Interesting Research Paper on Constructors in OO Languages

Tue Jul 16 01:17:30 PDT 2013

On Tue, Jul 16, 2013 at 03:54:27AM +0200, Meta wrote:
> On Monday, 15 July 2013 at 22:29:14 UTC, H. S. Teoh wrote:
> >I consider myself to be a "systematic" programmer (according to the
> >definition in the paper); I can work equally well with ctors with
> >arguments vs. create-set-call objects. But I find that mandatory
> >ctors with arguments are a pain to work with, *both* to write and to
> >use.
> 
> I also find constructors with multiple arguments a pain to use. They
> get difficult to maintain as your project grows. One of my pet
> projects has a very shallow class hierarchy, but the constructors of
> each object down the tree have many arguments, with descendants
> adding on even more. It gets to be a real headache when you have
> more than 3 constructors per class to deal with base class
> overloads, multiple arguments, etc.

Yeah, when every level of the hierarchy introduces 2-3 new overloads of
the ctor, you get an exponential explosion of derived class ctors if you
want to account for all possibilities.

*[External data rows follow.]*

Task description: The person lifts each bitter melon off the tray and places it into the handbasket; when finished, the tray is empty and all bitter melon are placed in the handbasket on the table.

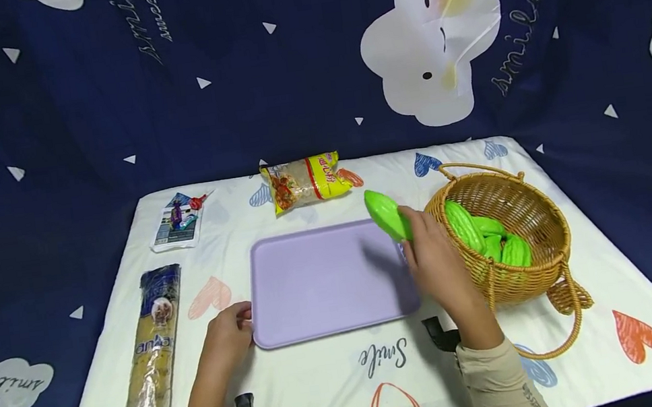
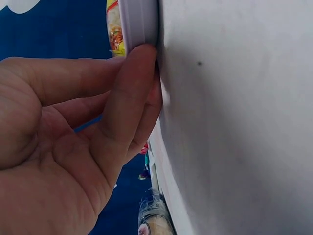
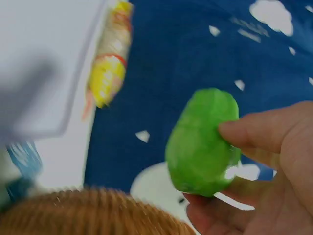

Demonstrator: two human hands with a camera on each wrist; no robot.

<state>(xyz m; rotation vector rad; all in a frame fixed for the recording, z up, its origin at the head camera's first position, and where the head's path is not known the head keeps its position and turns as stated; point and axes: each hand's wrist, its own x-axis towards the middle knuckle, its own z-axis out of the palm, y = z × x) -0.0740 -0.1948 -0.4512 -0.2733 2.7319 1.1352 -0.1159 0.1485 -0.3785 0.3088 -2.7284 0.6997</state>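
Observation:
My right hand (image 1: 439,261) holds a bright green ridged fruit (image 1: 387,215), shaped like a star fruit, over the right end of a lilac tray (image 1: 324,285). In the right wrist view, thumb and fingers pinch the green fruit (image 3: 203,144) from the side. More such green fruits (image 1: 492,237) lie inside a woven wicker basket (image 1: 531,283) right beside this hand. My left hand (image 1: 229,334) is at the tray's left edge. The left wrist view shows its thumb and bent fingers pinching the tray's rim (image 2: 142,27).
A yellow noodle packet (image 1: 305,182) lies behind the tray. At the left are a long pasta packet (image 1: 152,354) and a small flat packet (image 1: 175,222) with a red piece on it. The basket's handle (image 1: 565,340) hangs down in front. A dark blue cloth rises behind the table.

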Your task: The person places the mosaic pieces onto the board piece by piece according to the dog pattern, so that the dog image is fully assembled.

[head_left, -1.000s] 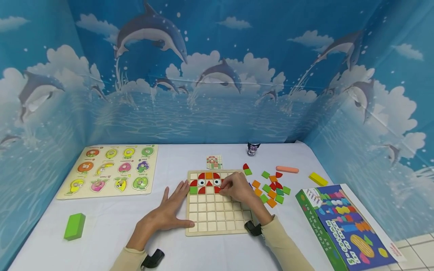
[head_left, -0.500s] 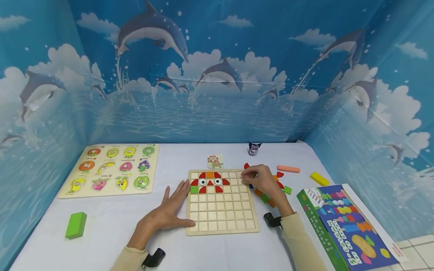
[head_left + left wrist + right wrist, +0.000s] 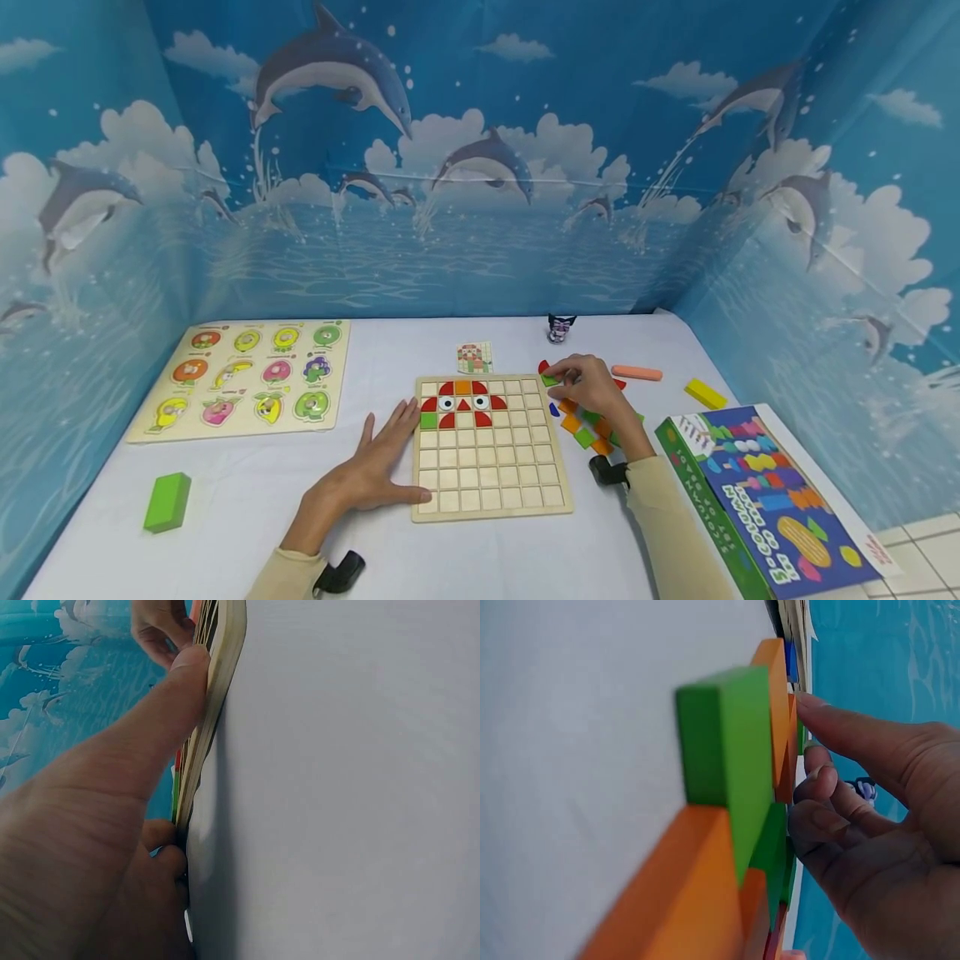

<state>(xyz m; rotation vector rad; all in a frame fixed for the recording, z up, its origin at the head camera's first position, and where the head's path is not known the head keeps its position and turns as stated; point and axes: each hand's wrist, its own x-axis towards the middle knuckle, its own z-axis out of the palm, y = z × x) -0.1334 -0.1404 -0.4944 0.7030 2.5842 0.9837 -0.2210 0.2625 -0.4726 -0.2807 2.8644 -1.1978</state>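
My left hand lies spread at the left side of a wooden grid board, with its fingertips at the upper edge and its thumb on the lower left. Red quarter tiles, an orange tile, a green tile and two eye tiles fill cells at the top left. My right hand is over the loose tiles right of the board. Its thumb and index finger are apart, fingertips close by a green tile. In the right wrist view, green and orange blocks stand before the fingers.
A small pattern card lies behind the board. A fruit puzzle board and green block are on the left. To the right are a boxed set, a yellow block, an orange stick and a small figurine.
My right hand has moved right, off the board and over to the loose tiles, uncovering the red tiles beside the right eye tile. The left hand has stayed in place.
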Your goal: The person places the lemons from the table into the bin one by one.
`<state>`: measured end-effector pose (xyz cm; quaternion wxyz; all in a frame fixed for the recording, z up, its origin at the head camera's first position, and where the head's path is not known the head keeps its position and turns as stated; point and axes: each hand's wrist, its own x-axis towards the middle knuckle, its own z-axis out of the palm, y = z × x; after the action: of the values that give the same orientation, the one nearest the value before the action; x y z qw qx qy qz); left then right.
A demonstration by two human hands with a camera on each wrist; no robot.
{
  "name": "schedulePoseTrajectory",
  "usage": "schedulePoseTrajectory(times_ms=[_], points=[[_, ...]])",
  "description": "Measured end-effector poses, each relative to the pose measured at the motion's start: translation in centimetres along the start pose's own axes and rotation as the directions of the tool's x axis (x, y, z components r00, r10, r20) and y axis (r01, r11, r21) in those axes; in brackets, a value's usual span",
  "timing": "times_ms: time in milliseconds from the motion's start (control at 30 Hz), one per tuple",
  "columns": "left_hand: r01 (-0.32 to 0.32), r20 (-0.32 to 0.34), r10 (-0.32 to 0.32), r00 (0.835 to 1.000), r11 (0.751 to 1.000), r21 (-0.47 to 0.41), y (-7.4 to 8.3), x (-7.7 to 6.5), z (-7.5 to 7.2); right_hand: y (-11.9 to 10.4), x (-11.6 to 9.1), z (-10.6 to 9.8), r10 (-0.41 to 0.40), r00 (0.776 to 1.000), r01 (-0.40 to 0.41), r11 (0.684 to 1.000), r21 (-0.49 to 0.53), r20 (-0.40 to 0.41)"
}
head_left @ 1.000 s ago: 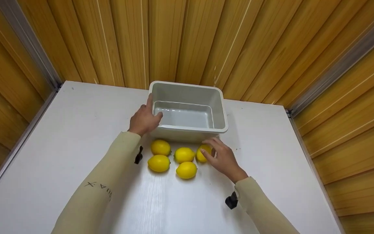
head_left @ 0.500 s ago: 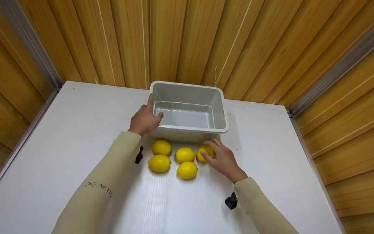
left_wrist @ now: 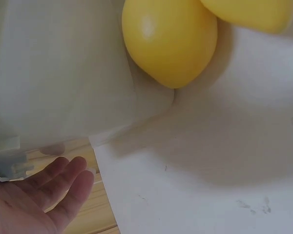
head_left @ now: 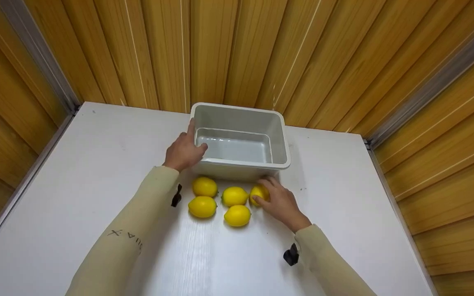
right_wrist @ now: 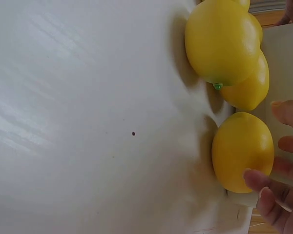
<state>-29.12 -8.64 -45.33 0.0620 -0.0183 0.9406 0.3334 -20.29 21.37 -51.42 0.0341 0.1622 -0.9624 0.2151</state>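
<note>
A pale grey plastic bin (head_left: pixel 237 173) stands at the back of the table. My left hand (head_left: pixel 183 151) holds its left rim, thumb inside and fingers outside; those fingers show below the rim in the left wrist view. Several yellow lemons lie before the bin. My right hand (head_left: pixel 281 203) curls round the rightmost lemon (head_left: pixel 258 195), which lies on the table against the bin's front. In the right wrist view a fingertip overlaps this lemon (right_wrist: pixel 241 146); whether all the fingers touch it I cannot tell.
The other lemons sit close by: a middle one (head_left: pixel 234 196), a front one (head_left: pixel 237 216), and two at the left, back (head_left: pixel 205 187) and front (head_left: pixel 202 206). A wood-patterned wall (head_left: pixel 228 53) rises behind the white table (head_left: pixel 331 181).
My right thumb and fingers have drawn in closer round the rightmost lemon. My left hand keeps its place on the bin's rim, and the other lemons lie as before.
</note>
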Motion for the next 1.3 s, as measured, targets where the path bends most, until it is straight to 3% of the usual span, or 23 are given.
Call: schedulePoseTrajectory(times_ms=[1300], points=[[-0.007,-0.011,0.007,1.0,1.0,0.007,0.06,-0.02,-0.01,0.06,-0.15,0.32,0.066,0.995,-0.065,0.998,-0.009,0.075]])
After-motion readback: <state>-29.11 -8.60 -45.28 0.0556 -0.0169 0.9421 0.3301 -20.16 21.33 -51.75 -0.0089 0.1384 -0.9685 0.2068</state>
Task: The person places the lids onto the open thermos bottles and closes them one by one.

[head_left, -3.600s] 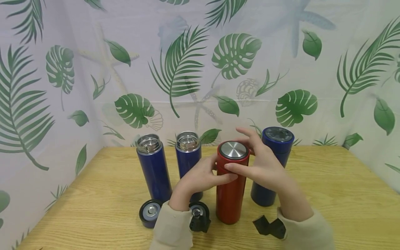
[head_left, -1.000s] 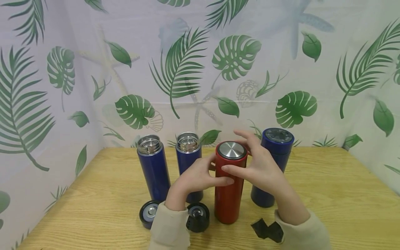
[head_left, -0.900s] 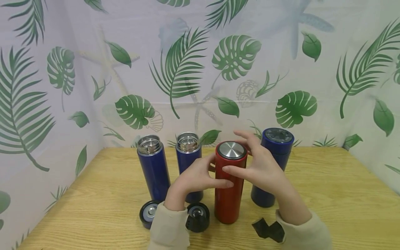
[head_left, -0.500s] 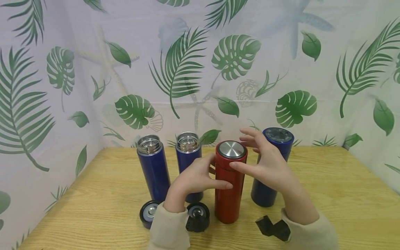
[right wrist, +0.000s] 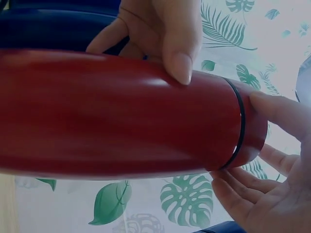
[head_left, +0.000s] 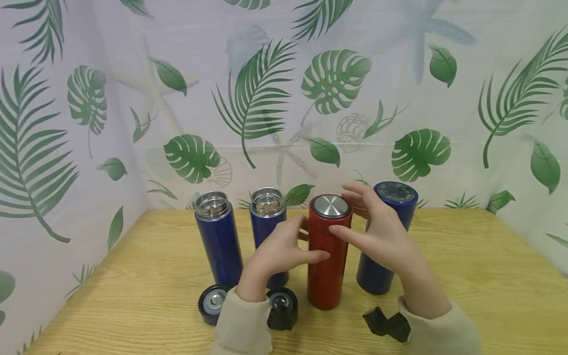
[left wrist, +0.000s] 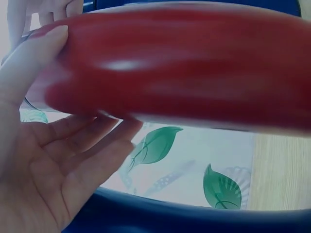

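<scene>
A red thermos (head_left: 326, 271) stands upright between my hands, its lid with a silver top (head_left: 330, 205) on and a dark seam below it. My left hand (head_left: 279, 251) holds the body, thumb across the front and fingers behind. In the left wrist view that thumb (left wrist: 51, 41) lies on the red wall. My right hand (head_left: 386, 236) is round the lid, its thumb (right wrist: 272, 109) on the lid's side and its fingers (right wrist: 243, 187) on the opposite side near the seam.
Two open blue thermoses (head_left: 219, 246) (head_left: 264, 227) stand to the left. Their lids (head_left: 214, 300) (head_left: 280, 297) lie upside down in front, partly behind my left sleeve. A capped blue thermos (head_left: 374, 268) stands behind my right hand. A leaf-print cloth (head_left: 266, 98) hangs behind the wooden table (head_left: 133, 276).
Over the last second my right hand has shifted right and regripped at the lid. The red thermos and my left hand have moved slightly up and right in the head view.
</scene>
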Motion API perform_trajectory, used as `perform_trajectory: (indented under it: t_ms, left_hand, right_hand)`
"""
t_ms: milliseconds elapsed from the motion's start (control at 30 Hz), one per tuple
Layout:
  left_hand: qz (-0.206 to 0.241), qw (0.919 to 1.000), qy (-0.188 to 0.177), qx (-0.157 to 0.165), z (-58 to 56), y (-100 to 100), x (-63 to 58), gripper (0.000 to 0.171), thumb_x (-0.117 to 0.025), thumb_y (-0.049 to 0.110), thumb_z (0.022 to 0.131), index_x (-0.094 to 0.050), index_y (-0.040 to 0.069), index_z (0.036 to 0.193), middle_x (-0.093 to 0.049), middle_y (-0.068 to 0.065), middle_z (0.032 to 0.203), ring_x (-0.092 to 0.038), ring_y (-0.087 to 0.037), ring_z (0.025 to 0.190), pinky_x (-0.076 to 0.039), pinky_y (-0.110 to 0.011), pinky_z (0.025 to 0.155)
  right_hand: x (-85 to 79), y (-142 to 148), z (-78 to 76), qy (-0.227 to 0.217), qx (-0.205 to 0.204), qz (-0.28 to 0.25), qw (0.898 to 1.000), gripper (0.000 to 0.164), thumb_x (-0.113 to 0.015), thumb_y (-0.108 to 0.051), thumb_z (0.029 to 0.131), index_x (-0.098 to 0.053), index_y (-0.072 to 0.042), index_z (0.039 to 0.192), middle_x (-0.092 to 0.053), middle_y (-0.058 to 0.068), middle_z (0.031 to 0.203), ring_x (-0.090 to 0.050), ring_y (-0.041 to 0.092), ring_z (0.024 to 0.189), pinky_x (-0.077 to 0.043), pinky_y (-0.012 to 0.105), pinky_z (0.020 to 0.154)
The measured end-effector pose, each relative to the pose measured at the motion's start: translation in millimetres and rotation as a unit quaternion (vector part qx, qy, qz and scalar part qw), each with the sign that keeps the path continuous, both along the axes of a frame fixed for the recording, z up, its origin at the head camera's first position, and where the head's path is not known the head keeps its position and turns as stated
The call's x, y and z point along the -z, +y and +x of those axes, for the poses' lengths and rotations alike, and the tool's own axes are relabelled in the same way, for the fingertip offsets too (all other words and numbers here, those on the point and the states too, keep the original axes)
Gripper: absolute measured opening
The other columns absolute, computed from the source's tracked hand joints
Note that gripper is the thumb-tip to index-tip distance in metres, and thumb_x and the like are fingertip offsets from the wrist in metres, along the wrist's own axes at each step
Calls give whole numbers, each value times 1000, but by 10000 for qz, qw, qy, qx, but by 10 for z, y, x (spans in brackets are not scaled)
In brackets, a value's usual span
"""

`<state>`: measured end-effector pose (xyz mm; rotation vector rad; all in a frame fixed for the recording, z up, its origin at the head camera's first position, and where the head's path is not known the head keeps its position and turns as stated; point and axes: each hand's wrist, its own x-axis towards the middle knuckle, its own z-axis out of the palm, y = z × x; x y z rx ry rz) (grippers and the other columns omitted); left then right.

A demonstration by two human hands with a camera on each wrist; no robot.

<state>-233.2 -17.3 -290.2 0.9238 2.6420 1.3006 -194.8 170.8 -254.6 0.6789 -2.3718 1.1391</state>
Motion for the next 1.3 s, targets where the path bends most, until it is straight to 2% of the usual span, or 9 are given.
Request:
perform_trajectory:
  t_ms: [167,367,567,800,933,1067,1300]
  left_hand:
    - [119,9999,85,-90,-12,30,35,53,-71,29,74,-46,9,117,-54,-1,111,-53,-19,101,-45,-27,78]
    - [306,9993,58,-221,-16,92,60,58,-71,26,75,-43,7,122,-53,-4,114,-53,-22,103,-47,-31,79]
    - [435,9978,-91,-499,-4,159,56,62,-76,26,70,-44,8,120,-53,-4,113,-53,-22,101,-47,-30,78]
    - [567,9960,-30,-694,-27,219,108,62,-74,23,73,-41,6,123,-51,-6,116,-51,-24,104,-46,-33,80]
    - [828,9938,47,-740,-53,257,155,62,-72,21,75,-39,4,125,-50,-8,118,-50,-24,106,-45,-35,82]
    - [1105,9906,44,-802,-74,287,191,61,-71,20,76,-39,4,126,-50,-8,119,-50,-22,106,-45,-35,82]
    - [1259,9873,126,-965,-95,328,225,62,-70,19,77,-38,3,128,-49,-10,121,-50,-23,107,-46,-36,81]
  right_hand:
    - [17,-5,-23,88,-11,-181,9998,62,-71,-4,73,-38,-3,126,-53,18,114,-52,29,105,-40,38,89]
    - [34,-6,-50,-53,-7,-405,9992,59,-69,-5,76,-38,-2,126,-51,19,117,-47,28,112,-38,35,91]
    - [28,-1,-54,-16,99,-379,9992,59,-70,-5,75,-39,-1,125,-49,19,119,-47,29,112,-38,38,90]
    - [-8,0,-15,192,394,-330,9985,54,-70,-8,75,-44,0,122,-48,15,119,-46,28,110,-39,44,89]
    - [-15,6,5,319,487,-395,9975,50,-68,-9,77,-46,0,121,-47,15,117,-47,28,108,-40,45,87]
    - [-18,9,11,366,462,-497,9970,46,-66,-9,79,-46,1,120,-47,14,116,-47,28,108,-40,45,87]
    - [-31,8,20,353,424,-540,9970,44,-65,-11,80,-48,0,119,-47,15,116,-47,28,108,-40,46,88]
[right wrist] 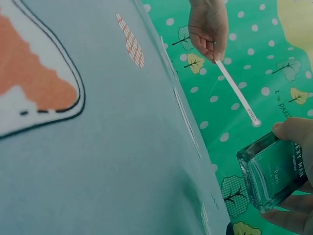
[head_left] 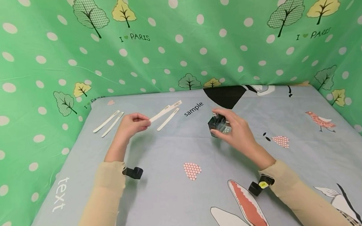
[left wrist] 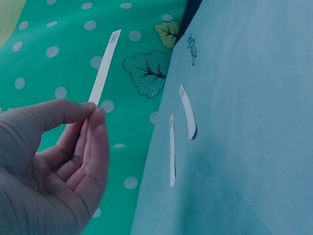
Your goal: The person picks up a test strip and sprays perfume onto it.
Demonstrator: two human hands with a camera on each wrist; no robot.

Most of the time, you just end up
oversimplifying 'cos anything else is simply unmanageable.

[...]
> Having to create other objects to pass to a constructor is
> particularly painful. You'd better pray that they have trivial
> constructors, or else things can get hairy really fast. Multiple
> nested constructors can also create a large amount of code bloat.
> Once the constructor grows large enough, I generally put each
> argument on its own line to ensure that it's clear what I'm calling
> it with. This has the unfortunate side effect of making the call
> span multiple lines. In my opinion, a constructor requiring more
> than 10 lines is an unsightly abomination.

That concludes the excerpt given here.